In addition to these factors, caseload declines in the District may have been slowed by the way it implemented welfare reform. While many states initiated welfare reform programs prior to the 1996 welfare law, and many other states implemented the federal law by early 1997, the District did not pass comprehensive reform legislation until 1999, and final regulations for this legislation have not yet been promulgated. (The District enacted welfare reform legislation in March 1997 that was very modest and limited primarily to the elements required under federal law). Moreover, as a result of the District's fiscal crisis in the mid-1990s, some services provided outside of the welfare agency that nonetheless support welfare reform goals were under-funded. For example, the public schools offered virtually no adult basic education services in 1997.

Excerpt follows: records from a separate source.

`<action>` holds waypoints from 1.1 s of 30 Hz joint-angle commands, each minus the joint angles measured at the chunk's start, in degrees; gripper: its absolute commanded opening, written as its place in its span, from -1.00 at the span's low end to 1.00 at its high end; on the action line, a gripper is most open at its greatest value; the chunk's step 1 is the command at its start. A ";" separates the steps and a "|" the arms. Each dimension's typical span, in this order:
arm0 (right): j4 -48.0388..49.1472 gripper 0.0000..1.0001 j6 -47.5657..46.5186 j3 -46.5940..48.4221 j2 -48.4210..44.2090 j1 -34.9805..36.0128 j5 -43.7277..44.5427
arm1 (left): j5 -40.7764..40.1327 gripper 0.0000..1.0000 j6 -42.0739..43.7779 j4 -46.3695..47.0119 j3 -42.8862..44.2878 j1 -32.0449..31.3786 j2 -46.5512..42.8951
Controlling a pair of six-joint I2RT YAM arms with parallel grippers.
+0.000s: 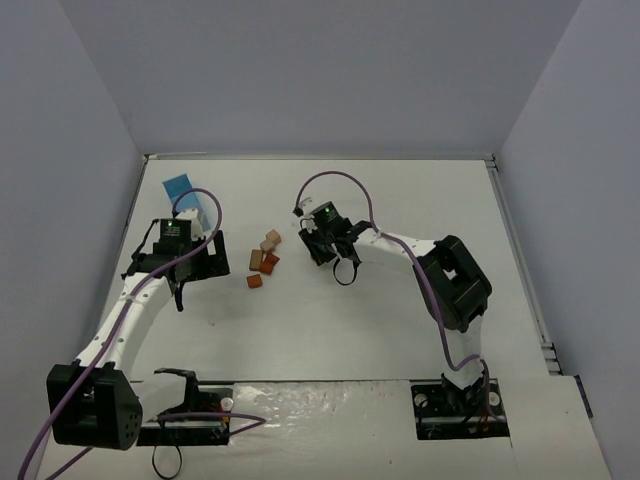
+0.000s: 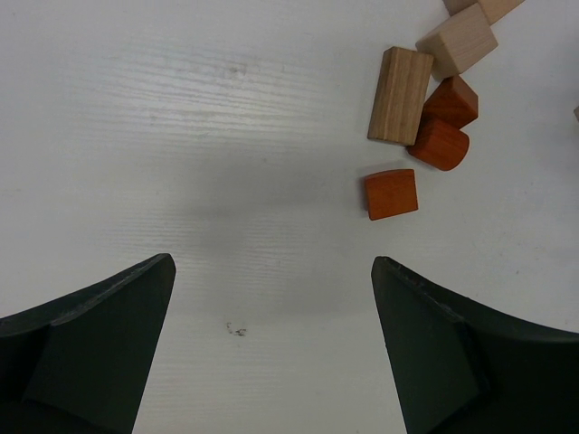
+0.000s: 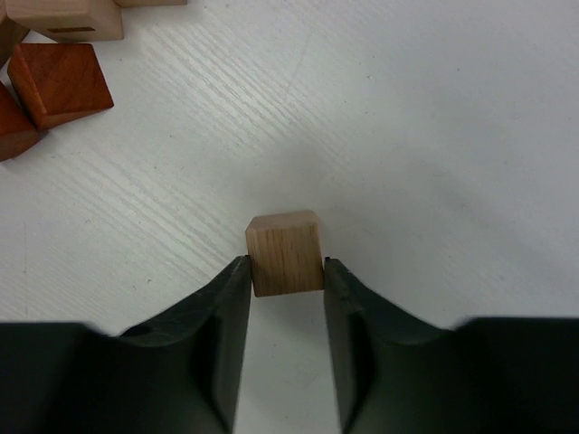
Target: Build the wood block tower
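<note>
- Bases of the left arm (image 1: 130,310) and the right arm (image 1: 455,285) stand at the near edge of the white bench (image 1: 330,340), one toward each near corner.
- Reaching in from the near-left corner, the left gripper (image 2: 271,264) hangs over bare bench toward the left edge. Its jaws are spread wide and nothing lies between them.
- Further in, around mid-bench, the right gripper (image 3: 286,263) has its jaws drawn close on a tan cube (image 3: 285,242), with one finger (image 3: 217,316) against each side face. Whether the cube rests on the bench or is raised off it, I cannot tell.
- Between the two grippers, a little left of the bench's middle, the other wood blocks (image 1: 263,262) lie in a loose cluster on the surface. The held cube is apart from that cluster, on the side toward the right edge.
- An orange-red block (image 2: 391,193) lies alone on the near side of the cluster, closest to the left gripper and apart from the rest.
- Just beyond it, a long tan block (image 2: 400,95) touches two reddish-brown blocks (image 2: 441,143), which also touch each other.
- A tan block (image 2: 457,41) sits just beyond those. Another tan piece is cut off by the edge of the left wrist view.
- Farthest back, near the far-left corner, a light-blue box (image 1: 183,190) lies on the bench, partly hidden by the left arm.
</note>
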 commanded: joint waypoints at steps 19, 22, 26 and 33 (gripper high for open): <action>1.57 0.20 8.12 26.82 9.92 2.76 3.17 | -3.20 0.76 1.00 -2.88 0.07 -0.81 -6.36; 1.63 0.20 8.45 31.35 13.43 3.52 3.20 | -2.97 0.77 0.76 -3.09 -0.53 -0.84 -7.26; 1.63 0.20 9.58 35.75 17.20 4.19 3.20 | -2.88 0.76 0.65 -3.50 -1.41 -0.81 -8.02; 1.63 0.20 10.97 39.22 22.51 5.29 6.15 | -2.71 0.76 0.72 -3.56 -2.35 -0.89 -8.62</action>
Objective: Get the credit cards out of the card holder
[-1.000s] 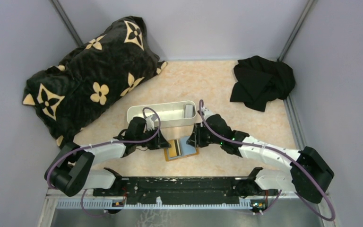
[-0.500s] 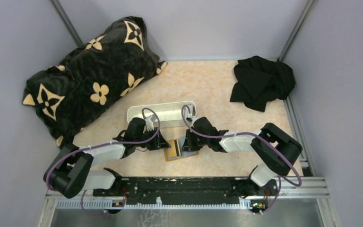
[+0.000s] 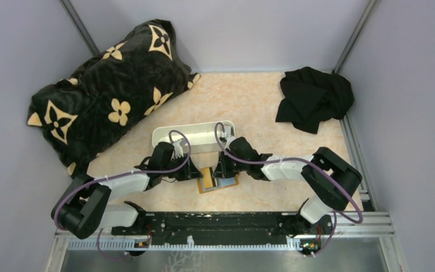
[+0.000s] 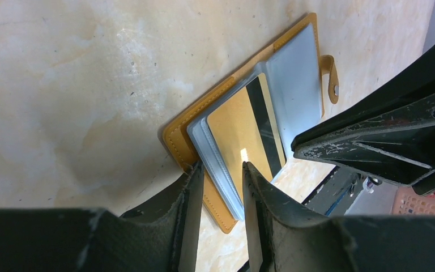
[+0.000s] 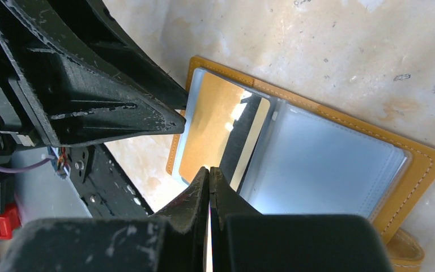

Beyond that, the District government has received some criticism for its performance under welfare reform, and, in particular, for failing to provide services families need to move from welfare to work.
- Delayed Implementation of Program Components: For a variety of reasons, including a cumbersome contracting process in the District government, contracts with providers of work services ("vendors") were not established until November 1998. A second round of contracts, which set more rigorous requirements for the services to be provided and included technical assistance for the vendors from a national welfare expert, was not issued until the summer of 2000.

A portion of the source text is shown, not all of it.